▶ [Action item] Read through the data below and state how many of its lines contain the word "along", adding nothing.

▶ [Exercise data]
▼▼▼

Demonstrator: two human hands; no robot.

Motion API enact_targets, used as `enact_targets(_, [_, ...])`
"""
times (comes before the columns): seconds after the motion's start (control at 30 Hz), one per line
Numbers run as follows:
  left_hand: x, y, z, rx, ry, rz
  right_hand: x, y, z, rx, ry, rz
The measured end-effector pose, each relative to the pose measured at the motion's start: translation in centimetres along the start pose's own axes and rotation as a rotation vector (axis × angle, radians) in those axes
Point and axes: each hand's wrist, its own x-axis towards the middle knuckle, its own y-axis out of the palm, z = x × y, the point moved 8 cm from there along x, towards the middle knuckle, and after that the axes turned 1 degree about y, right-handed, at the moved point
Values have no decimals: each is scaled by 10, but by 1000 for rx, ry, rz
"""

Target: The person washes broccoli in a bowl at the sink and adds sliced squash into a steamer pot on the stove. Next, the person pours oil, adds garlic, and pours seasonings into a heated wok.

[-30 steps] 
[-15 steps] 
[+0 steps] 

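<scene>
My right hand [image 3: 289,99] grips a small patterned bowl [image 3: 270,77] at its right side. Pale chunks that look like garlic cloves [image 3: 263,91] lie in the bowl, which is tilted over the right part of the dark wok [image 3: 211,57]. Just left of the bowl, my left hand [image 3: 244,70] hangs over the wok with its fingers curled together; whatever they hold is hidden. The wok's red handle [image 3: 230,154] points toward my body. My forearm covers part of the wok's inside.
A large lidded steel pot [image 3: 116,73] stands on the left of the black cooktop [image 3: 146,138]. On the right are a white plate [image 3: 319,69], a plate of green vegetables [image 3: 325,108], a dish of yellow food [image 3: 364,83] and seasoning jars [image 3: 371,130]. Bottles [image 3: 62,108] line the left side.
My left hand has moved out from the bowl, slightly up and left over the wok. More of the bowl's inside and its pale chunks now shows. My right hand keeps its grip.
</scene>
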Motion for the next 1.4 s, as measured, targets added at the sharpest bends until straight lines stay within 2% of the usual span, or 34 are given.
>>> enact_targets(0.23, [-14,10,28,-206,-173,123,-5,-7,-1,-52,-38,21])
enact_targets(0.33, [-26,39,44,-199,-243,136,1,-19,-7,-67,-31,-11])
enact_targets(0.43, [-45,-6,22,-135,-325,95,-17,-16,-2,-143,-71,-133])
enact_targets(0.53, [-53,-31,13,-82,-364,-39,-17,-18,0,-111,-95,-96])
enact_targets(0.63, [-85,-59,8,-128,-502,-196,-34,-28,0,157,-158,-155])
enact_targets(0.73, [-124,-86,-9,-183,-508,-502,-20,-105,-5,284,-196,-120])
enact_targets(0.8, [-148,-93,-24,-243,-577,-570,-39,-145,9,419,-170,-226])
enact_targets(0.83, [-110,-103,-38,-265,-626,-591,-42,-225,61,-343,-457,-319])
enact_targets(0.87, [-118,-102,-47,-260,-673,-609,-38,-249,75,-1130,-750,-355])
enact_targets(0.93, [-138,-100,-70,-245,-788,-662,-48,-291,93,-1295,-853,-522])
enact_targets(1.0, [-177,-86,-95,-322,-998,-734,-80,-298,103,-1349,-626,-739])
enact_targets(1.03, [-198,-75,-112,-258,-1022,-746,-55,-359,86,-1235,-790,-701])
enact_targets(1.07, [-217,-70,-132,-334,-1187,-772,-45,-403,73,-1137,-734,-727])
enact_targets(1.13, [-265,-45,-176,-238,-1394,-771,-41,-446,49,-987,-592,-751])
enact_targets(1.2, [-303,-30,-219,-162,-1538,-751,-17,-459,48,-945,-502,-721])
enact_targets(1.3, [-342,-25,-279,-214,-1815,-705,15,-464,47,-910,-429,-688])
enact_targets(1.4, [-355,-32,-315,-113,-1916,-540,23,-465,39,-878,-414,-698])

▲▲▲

▶ [Answer for the task] 2